> About this exercise: Copy, from the listing, every line in which the string "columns" is present.

> Data provided:
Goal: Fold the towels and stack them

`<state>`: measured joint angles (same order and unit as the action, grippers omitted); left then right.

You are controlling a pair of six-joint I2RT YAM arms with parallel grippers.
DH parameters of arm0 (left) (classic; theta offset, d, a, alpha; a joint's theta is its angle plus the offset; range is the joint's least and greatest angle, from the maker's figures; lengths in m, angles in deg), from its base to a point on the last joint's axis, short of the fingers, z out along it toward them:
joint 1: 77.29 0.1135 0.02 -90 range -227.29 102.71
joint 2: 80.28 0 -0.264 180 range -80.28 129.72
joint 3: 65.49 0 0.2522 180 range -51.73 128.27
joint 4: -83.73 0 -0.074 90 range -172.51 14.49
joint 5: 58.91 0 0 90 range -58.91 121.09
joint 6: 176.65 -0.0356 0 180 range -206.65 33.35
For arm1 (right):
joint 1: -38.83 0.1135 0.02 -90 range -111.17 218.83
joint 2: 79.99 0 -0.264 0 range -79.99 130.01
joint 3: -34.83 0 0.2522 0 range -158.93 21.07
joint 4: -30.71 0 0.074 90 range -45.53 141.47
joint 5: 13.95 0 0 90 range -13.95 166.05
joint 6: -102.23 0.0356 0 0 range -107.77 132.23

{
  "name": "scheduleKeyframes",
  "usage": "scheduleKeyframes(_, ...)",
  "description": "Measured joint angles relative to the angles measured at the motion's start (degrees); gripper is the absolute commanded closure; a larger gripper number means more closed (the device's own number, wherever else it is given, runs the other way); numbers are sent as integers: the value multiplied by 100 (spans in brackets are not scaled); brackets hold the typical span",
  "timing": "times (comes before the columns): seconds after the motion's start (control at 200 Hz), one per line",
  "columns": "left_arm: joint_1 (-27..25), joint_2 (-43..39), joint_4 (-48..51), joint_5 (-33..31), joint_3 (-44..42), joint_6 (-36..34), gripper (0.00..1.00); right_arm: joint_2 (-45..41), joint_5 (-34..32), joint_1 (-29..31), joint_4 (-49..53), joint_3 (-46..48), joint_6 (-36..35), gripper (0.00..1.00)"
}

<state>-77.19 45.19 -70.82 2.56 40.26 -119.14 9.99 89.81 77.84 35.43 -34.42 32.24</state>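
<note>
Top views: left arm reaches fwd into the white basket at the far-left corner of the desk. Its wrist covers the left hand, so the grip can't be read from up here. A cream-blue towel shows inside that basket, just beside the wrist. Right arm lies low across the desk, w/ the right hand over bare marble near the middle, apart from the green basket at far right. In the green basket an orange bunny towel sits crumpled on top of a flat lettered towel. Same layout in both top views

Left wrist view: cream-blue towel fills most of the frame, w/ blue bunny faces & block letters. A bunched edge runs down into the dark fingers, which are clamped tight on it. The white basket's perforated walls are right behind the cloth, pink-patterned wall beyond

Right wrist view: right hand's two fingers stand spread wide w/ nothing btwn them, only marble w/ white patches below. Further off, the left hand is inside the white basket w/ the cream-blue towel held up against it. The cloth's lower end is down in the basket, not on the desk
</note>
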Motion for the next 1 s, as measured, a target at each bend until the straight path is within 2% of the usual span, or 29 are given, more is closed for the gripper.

> Result of the task:
  "timing": "times (comes before the columns): seconds after the motion's start (control at 200 Hz), one per line",
  "columns": "left_arm: joint_1 (-27..25), joint_2 (-43..39), joint_4 (-48..51), joint_5 (-33..31), joint_3 (-44..42), joint_6 (-36..34), gripper (0.00..1.00); right_arm: joint_2 (-45..41), joint_5 (-34..32), joint_1 (-29..31), joint_4 (-49..53), joint_3 (-46..48), joint_6 (-36..35), gripper (0.00..1.00)"

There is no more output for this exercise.